Analyst say intervention of Central Huijin to shore up the banks shows that banks’ financial health is deteriorating.

Loan losses at Chinese banks may climb to levels equivalent to 60 percent of their equity capital as real-estate companies and local governments fail to repay debts, according to Credit Suisse Group AG.

Nonperforming loans will probably increase to 8 percent to 12 percent of total debt in the “next few years,” causing losses amounting to 40 percent to 60 percent of Chinese banks’ equity, Hong Kong-based analysts led by Sanjay Jain at Credit Suisse wrote in a research report dated Oct. 12. Jain cut 2012 and 2013 profit estimates by as much as 25 percent and maintained an “underweight” rating on the industry.

Chinese bank stocks have tumbled this year, sending the MSCI China Financials Index down as much as 43 percent, amid growing concern that slower economic growth will spur bad debts after a three-year credit boom. The retreat sent price-to- earnings ratios on bank stocks to record lows and prompted the government to begin buying shares in the four biggest lenders this week. The MSCI gauge gained 9 percent in the past two days.

“Any sustained outperformance will be likely only after banks effectively tackle issues related to asset quality,” Jain wrote. Lending to real estate companies, manufacturers, local governments and small and medium enterprises may cause more than four fifths of the total bad debt, the analyst said.

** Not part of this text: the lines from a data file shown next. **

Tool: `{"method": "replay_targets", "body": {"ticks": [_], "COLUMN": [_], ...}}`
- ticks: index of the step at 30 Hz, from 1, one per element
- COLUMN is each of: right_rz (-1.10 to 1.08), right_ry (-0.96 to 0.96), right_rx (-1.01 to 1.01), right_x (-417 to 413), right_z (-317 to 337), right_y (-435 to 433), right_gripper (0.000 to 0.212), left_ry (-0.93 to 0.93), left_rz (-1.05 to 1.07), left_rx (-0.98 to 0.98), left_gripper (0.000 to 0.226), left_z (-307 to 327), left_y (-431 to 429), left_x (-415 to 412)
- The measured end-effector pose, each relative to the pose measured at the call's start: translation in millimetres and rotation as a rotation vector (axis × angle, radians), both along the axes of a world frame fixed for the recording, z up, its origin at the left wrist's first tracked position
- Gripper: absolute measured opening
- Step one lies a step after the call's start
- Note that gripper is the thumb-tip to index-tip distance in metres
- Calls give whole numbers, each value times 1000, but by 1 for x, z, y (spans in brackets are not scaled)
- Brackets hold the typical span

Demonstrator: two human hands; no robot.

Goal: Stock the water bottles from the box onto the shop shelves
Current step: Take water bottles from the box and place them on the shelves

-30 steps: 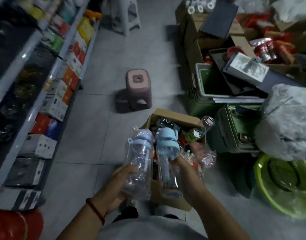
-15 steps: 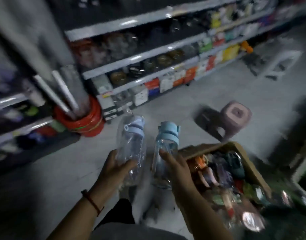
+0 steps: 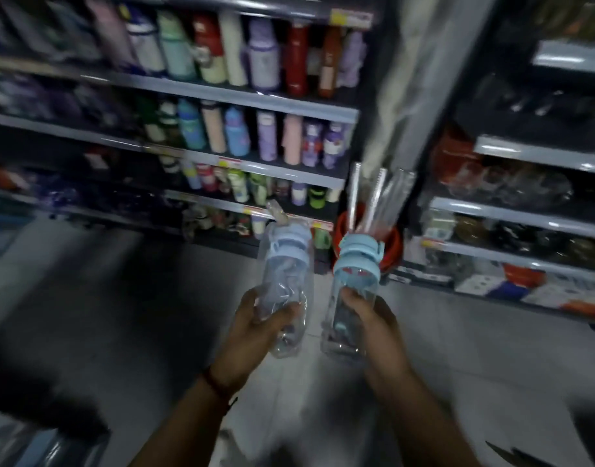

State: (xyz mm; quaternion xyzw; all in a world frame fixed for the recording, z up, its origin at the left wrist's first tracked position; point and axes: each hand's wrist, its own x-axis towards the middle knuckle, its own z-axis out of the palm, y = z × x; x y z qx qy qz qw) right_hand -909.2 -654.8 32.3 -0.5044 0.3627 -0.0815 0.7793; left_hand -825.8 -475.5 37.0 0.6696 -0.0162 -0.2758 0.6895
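Carrying, not yet placing: facing the bottle shelves [image 3: 222, 96] with one water bottle in each hand, both held well short of the shelves and low, level with their bottom tiers. No box in view.

Gripping the bagged bottle [image 3: 286, 264] in the left hand [image 3: 255, 318], fingers and thumb curled round its lower body, pale blue cap uppermost and tipped toward the shelves. Clasping the second bottle [image 3: 355, 274] in the right hand [image 3: 370, 318] the same way, blue lid up, held toward the shelves' right end. Reaching out with both forearms, roughly parallel, hands side by side and apart, a red cord [image 3: 215, 382] round the left wrist.

Probably next: stepping closer to the shelves, picking a gap among the flasks standing there, then setting each bottle down upright without nudging its neighbours. Hard to make out any free slot on the shelves through the blur, so no saying which tier. Worth placing one bottle at a time, given both hands are full.
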Motion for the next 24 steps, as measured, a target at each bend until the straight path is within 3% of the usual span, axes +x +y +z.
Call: {"method": "replay_targets", "body": {"ticks": [2,5,10,15,18,22,24], "right_rz": [37,84,191,252,287,313,323], "right_ry": [-21,-90,-162,-242,-312,-389,-442], "right_rx": [-13,-77,-152,-236,-293,-341,-365], "right_x": [49,122,238,343,407,501,552], "right_z": [6,18,54,93,107,127,142], "right_y": [42,102,180,229,246,260,263], "right_gripper": [56,43,65,47,40,51,55], "left_ry": [-27,-90,-222,-299,-342,-367,-417], "left_rz": [55,118,201,274,296,341,370], "left_rx": [1,-16,-81,-135,-152,-177,-164], "left_gripper": [50,47,29,59,51,60,53], "left_z": [1,9,49,78,93,117,134], "left_y": [49,115,193,244,262,272,273], "left_x": [40,101,190,284,348,440,485]}}
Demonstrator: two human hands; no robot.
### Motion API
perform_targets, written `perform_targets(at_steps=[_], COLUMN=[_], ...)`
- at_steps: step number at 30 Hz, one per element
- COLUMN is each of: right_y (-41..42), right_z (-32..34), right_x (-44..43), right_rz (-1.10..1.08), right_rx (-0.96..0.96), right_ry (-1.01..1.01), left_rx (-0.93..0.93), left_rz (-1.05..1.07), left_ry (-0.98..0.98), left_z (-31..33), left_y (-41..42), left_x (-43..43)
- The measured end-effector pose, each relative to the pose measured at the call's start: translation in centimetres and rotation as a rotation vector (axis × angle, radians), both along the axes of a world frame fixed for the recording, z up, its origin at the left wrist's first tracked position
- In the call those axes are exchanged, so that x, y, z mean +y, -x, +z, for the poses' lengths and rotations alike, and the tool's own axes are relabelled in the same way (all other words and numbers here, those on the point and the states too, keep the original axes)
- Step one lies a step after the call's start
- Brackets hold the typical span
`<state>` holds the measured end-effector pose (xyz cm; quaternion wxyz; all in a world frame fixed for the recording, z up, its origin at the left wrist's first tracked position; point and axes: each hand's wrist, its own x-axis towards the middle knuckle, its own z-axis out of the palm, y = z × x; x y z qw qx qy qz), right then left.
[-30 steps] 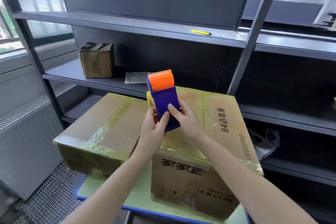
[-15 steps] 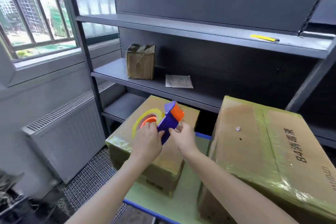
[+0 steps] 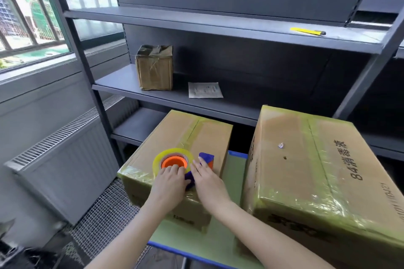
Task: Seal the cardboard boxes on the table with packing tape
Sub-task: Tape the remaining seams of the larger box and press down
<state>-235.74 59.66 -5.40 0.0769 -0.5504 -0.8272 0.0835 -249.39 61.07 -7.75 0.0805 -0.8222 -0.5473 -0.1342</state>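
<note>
Head view: dispenser [image 3: 175, 162] just came down onto the left box [image 3: 179, 137]. Both hands, left [image 3: 169, 183] and right [image 3: 207, 181], loosely hold it; taping probably starts.

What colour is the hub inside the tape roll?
Bright orange; the hub sits inside the yellowish tape roll, clearest in the head view.

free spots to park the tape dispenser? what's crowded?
Free: middle shelf right of the paper slip; large box top. Narrow: green table strip between boxes. Crowded: small box near end, both hands on the tape dispenser.
</note>
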Motion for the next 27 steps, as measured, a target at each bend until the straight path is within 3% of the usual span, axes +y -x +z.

Jain had previously estimated that Chinese banks’ bad debt ratio would be 4.5 percent to 5 percent. The projection compares with a “base case” forecast of 5 percent to 8 percent by Moody’s Investors Service in July. Nonperforming loans were 1 percent of total debt as of June, according to the People’s Bank of China.

Central Huijin Investment Ltd., an arm of China’s sovereign wealth fund, said Oct. 10. it began buying shares of the four biggest Chinese banks and that it will continue with “related market operations,” without providing details on how much it will buy. Huijin’s purchases haven’t changed the bearish outlook for the industry, said Jim Chanos, founder of New York-based hedge fund Kynikos Associates, who has been short-selling Chinese banks, property developers and construction companies.